> [What you are asked to do]: An exact restatement of the data below, with the pictures removed, is the required answer.

> [Supplied data]:
-=-=-
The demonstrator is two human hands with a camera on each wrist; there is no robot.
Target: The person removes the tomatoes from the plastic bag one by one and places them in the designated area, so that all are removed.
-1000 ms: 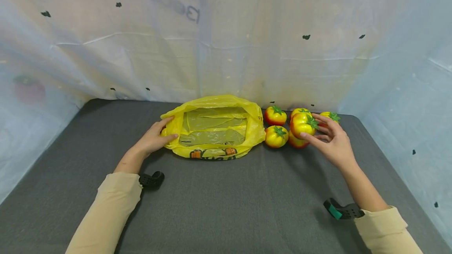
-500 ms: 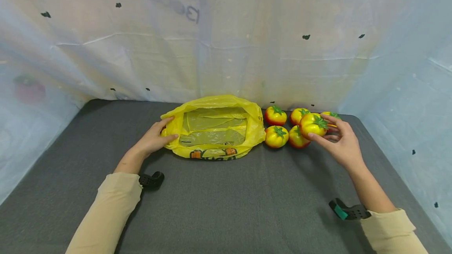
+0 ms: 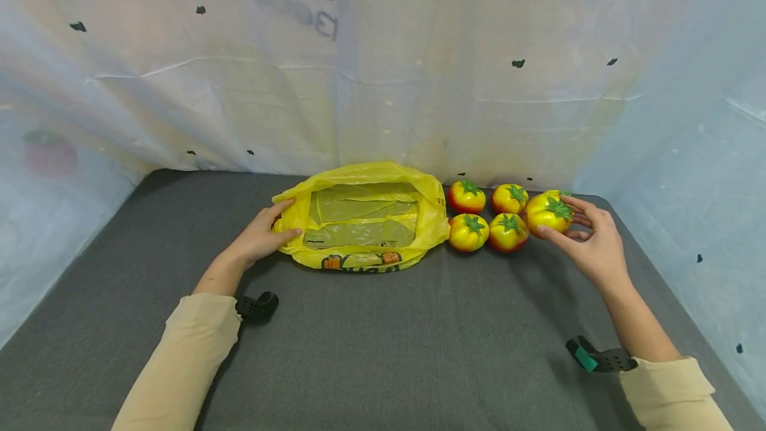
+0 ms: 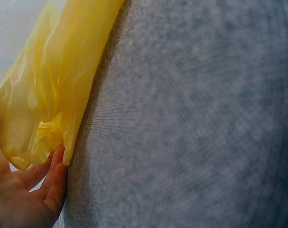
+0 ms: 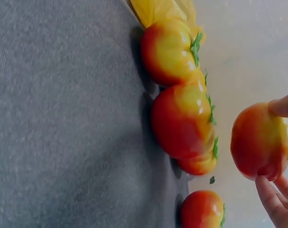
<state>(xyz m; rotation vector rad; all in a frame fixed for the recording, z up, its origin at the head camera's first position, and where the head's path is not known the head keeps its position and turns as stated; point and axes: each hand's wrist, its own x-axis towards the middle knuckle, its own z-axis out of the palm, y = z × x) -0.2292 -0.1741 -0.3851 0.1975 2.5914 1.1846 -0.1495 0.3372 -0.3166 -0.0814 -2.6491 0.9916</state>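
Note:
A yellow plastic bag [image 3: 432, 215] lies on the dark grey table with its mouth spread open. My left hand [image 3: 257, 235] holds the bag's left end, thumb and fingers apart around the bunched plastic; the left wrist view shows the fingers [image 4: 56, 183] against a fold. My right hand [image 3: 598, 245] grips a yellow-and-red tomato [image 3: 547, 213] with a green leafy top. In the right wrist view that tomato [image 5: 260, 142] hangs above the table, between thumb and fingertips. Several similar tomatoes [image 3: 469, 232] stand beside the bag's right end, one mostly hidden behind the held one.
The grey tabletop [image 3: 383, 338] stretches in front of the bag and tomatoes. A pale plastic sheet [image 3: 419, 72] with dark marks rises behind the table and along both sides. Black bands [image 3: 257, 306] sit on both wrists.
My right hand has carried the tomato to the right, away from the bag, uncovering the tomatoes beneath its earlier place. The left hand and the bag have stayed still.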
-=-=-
> [Response below]:
The demonstrator is two human hands with a camera on each wrist; there is no robot.
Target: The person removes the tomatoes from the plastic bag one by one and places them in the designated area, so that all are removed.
-1000 ms: 
-500 ms: 
+0 ms: 
+0 ms: 
+0 ms: 
<state>(xyz m; rotation vector rad; all in a frame fixed for the recording, z up, its origin at the head camera's first position, and where the head's path is not known the head keeps its position and turns as stated; point and axes: each hand's wrist, its own x-axis towards the middle knuckle, its own z-axis out of the palm, y = z × x) -0.2292 -0.1741 -0.3851 0.1975 2.5914 1.1846 -0.1495 0.3372 -0.3166 -0.0814 -2.6491 0.9916</state>
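Note:
A yellow plastic bag [image 3: 432, 215] lies on the dark grey table with its mouth spread open. My left hand [image 3: 257, 235] holds the bag's left end, thumb and fingers apart around the bunched plastic; the left wrist view shows the fingers [image 4: 56, 183] against a fold. My right hand [image 3: 598, 245] grips a yellow-and-red tomato [image 3: 547, 213] with a green leafy top. In the right wrist view that tomato [image 5: 260, 142] hangs above the table, between thumb and fingertips. Several similar tomatoes [image 3: 469, 232] stand beside the bag's right end, one mostly hidden behind the held one.
The grey tabletop [image 3: 383, 338] stretches in front of the bag and tomatoes. A pale plastic sheet [image 3: 419, 72] with dark marks rises behind the table and along both sides. Black bands [image 3: 257, 306] sit on both wrists.
My right hand has carried the tomato to the right, away from the bag, uncovering the tomatoes beneath its earlier place. The left hand and the bag have stayed still.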

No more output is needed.